Judaism grew out of a covenant between God, Abraham, Abraham’s children and their descendants. Moses, likely born during the late 14th century BC, led the Hebrew slaves out of Egypt, received the Torah from God and taught the people God’s laws.
The main denominations of Judaism are Orthodox, Conservative and Reform.
Jewish people worship at synagogues, and any educated member of the congregation can lead a service. However, a rabbi or cantor usually leads services.
Rabbis are Jewish spiritual authorities, educated at yeshivas, religious seminaries. Rabbis interpret the Bible and present the meaning of Jewish law.

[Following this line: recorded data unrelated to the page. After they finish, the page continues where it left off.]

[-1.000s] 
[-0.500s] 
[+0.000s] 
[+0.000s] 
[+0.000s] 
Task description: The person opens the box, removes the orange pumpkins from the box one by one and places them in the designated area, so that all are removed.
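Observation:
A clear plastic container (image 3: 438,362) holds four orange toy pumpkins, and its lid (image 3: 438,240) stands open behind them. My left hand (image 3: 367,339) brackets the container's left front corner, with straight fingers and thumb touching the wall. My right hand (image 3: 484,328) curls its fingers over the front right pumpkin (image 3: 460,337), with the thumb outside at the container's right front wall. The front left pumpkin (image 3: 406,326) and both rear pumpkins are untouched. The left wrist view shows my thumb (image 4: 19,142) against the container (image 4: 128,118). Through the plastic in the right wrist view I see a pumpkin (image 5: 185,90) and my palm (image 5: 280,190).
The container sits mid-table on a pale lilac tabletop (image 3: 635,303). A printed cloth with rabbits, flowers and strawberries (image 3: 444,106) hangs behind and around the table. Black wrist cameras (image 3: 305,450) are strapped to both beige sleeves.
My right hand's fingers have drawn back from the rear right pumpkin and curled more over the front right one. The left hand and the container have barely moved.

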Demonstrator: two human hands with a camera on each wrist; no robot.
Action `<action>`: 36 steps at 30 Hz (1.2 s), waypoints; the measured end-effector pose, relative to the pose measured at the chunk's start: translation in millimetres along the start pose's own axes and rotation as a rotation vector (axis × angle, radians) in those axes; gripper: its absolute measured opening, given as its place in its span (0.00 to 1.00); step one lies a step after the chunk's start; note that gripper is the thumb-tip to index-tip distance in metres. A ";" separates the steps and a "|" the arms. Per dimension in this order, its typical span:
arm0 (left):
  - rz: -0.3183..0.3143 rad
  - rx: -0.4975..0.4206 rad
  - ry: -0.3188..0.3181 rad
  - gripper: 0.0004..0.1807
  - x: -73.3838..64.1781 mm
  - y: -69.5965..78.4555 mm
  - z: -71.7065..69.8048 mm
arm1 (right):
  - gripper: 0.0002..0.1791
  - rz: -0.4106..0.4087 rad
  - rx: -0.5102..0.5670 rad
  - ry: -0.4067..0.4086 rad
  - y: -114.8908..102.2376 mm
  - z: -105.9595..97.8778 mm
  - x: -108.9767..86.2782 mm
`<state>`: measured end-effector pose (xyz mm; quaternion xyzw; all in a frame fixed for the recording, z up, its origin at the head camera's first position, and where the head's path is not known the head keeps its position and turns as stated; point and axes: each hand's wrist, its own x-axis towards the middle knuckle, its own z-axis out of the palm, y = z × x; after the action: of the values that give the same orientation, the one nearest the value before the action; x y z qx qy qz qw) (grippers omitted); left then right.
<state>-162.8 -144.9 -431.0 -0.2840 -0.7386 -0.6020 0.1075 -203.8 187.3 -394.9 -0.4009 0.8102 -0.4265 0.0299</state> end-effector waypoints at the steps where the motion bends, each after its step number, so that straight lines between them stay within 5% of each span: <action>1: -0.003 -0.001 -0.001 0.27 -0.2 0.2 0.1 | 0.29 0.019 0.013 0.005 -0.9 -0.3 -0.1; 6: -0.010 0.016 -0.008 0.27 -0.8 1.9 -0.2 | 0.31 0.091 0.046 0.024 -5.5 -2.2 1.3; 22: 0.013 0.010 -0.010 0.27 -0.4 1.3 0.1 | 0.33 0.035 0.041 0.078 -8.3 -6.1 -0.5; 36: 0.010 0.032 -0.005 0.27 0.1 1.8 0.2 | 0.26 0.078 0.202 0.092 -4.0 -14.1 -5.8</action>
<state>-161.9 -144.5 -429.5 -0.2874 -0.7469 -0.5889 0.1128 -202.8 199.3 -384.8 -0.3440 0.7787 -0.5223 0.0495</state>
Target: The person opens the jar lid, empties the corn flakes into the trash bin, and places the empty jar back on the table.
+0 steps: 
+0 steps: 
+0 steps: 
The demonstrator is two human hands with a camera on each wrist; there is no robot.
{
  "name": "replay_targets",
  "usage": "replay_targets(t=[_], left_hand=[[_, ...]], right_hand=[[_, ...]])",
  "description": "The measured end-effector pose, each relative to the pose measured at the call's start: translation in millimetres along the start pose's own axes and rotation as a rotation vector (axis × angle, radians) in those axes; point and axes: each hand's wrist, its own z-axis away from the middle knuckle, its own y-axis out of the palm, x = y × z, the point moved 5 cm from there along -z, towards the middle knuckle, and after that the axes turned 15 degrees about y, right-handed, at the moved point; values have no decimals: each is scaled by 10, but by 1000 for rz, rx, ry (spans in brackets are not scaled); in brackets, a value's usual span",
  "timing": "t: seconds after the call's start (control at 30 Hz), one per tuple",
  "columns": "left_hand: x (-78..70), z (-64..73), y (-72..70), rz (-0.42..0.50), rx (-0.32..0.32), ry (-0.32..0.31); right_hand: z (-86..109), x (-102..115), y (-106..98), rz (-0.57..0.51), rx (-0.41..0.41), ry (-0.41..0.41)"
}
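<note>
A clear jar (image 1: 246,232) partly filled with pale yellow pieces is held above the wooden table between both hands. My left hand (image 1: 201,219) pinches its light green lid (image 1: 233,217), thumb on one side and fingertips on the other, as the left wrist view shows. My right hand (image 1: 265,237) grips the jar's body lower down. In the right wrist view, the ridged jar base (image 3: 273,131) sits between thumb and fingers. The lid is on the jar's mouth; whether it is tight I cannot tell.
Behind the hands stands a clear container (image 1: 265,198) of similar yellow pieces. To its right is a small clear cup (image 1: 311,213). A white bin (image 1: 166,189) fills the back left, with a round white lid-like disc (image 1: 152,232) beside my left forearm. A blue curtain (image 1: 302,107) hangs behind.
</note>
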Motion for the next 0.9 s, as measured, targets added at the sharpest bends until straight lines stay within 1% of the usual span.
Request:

Observant Jews keep kosher, following dietary laws that prohibit the eating of certain foods including shellfish and pork, as well as meals that contain a mix of meat and dairy.
A yarmulke or kippa is a cap worn by Jewish men as well as secular men at religious ceremonies. The custom isn’t rooted in the Bible but evolved out of the belief that God is watching from above.
Kabbalah is a mystical type of Torah study centered on spiritual enlightenment and personal growth.
Shabbat, the Sabbath or day of rest, begins Friday night and lasts until sundown Saturday.
Israel (6,998,000, 46.1%) and the United States (7,300,000, 48.1%) are the two countries with the largest Jewish populations.